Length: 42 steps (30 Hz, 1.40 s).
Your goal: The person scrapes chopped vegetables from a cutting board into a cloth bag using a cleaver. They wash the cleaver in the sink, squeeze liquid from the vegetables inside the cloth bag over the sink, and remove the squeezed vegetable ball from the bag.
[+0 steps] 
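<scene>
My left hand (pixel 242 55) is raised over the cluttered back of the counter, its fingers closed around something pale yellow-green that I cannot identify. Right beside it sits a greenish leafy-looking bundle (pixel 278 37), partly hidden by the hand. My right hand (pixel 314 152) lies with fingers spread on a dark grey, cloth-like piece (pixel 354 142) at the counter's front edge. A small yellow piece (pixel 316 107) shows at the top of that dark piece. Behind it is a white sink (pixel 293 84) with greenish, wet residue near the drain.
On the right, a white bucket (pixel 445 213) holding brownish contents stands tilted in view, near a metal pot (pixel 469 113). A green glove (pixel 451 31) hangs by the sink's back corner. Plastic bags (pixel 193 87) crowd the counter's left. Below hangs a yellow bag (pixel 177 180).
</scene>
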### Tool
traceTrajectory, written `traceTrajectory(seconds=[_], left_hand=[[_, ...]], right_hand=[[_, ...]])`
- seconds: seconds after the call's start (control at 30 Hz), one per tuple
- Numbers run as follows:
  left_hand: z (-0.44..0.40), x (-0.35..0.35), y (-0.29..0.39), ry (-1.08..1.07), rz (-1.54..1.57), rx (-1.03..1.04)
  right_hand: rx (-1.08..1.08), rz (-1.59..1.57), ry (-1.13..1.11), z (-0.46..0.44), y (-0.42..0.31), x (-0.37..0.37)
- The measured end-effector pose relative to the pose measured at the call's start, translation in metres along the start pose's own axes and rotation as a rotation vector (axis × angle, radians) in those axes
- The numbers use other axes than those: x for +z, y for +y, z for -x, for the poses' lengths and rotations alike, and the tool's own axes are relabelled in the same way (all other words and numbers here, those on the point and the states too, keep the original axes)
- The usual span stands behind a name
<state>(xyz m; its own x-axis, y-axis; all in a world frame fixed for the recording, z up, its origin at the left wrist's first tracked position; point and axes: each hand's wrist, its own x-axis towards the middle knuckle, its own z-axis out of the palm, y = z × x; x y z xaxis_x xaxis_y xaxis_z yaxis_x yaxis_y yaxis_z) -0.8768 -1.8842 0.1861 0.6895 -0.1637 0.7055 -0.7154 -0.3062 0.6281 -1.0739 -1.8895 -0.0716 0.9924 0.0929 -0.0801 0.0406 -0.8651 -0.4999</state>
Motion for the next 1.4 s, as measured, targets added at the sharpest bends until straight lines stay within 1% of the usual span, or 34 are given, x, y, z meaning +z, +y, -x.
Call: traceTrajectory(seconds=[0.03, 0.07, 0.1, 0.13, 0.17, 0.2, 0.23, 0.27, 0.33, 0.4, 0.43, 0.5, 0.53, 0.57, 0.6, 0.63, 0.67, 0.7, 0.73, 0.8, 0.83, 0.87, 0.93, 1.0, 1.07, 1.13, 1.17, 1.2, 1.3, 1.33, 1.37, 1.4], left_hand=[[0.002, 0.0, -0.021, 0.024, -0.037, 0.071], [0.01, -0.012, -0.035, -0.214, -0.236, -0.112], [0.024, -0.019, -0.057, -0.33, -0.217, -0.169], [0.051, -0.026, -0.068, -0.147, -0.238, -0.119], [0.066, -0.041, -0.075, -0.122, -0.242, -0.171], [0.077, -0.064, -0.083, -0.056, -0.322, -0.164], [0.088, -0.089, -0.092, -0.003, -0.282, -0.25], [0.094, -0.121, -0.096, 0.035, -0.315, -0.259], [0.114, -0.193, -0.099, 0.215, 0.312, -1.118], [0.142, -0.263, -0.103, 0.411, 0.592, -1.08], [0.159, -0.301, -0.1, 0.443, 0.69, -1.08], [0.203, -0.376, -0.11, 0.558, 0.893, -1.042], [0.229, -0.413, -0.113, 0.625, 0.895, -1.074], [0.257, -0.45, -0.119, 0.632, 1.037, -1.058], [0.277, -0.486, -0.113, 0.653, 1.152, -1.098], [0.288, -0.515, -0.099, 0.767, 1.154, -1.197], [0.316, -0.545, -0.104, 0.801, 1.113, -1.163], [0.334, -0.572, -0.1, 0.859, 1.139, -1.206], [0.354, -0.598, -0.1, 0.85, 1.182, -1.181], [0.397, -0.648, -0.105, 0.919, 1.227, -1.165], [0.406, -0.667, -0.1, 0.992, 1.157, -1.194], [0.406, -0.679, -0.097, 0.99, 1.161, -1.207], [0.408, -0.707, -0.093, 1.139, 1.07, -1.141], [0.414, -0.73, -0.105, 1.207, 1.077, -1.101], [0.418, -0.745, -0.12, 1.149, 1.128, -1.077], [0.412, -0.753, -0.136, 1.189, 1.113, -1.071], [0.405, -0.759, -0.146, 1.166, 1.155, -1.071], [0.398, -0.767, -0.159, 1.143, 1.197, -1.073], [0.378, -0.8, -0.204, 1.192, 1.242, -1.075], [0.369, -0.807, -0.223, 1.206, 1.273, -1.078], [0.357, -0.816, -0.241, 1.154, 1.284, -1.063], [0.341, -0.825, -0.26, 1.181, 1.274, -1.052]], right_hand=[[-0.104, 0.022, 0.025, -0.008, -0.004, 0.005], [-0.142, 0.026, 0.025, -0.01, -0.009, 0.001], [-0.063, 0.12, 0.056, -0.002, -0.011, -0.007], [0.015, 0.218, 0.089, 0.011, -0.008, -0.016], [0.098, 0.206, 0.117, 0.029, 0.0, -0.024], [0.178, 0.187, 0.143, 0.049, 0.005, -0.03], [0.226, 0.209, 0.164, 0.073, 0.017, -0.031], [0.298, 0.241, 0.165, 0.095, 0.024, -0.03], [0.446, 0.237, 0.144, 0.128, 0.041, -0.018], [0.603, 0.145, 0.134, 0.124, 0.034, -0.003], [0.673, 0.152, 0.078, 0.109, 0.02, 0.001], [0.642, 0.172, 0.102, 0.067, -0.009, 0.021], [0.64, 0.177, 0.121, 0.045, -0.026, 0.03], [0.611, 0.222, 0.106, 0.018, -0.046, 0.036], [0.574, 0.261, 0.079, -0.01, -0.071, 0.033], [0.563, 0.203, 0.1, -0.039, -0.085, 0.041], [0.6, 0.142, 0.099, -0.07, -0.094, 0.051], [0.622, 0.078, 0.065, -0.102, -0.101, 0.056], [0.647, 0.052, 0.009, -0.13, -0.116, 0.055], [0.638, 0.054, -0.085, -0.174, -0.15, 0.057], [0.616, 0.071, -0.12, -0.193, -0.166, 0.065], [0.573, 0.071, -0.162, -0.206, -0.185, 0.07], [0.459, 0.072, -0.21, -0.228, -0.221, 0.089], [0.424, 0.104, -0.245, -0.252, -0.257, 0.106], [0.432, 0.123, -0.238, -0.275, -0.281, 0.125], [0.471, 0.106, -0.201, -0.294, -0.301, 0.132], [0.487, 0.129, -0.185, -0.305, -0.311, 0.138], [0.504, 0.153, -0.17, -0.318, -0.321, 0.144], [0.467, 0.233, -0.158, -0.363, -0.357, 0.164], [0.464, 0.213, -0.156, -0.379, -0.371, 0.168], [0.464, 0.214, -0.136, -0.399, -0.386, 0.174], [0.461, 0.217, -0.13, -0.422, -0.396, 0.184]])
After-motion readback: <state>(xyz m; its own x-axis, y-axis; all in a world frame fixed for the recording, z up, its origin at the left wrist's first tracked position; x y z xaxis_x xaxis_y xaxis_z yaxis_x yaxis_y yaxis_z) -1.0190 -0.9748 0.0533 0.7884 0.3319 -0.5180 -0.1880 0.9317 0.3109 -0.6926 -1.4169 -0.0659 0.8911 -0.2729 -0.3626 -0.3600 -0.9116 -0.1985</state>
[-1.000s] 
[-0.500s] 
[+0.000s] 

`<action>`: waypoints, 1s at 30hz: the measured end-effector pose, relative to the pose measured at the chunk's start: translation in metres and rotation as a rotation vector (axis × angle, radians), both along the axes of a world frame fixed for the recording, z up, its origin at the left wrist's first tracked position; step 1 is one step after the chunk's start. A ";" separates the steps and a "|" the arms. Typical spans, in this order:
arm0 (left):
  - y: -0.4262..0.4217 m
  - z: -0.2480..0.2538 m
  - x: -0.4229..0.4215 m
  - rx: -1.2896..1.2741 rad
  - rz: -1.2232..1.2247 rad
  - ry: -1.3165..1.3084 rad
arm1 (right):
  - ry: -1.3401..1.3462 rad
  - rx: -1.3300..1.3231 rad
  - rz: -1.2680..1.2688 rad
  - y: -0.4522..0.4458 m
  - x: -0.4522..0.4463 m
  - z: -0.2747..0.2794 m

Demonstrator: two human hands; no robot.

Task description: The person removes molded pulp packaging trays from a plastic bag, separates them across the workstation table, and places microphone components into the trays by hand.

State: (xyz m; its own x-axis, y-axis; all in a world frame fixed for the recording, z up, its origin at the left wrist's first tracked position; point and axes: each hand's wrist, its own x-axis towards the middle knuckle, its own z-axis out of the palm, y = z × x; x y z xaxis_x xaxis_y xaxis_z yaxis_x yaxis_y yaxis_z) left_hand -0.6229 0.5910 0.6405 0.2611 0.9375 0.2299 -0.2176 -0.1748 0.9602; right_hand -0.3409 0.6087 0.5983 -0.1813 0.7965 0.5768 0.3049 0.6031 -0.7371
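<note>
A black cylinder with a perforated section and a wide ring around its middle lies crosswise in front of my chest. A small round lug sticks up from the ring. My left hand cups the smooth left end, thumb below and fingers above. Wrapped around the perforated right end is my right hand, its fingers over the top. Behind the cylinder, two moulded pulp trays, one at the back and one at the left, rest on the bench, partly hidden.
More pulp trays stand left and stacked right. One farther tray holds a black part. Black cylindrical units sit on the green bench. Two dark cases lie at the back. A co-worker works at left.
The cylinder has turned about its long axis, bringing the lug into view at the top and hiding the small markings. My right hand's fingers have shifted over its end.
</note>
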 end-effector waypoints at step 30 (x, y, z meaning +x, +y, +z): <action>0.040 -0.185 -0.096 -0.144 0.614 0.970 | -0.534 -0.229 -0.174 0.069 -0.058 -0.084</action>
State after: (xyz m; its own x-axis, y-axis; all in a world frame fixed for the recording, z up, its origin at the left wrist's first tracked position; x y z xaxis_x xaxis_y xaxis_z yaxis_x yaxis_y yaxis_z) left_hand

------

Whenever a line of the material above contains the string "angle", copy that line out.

■ **ANSWER TO THIS EXERCISE**:
- The measured end-effector pose relative to the pose measured at the call's start, translation in metres along the start pose's own axes and rotation as a rotation vector (axis × angle, radians) in those axes
`<action>`: waypoints, 1s at 30hz: the measured end-effector pose, relative to the pose measured at the chunk's start: translation in metres and rotation as a rotation vector (axis × angle, radians), both along the axes of a world frame fixed for the recording, z up, its origin at the left wrist's first tracked position; step 1 is one step after the chunk's start. A ";" separates the steps and a "|" the arms. Typical spans, in this order:

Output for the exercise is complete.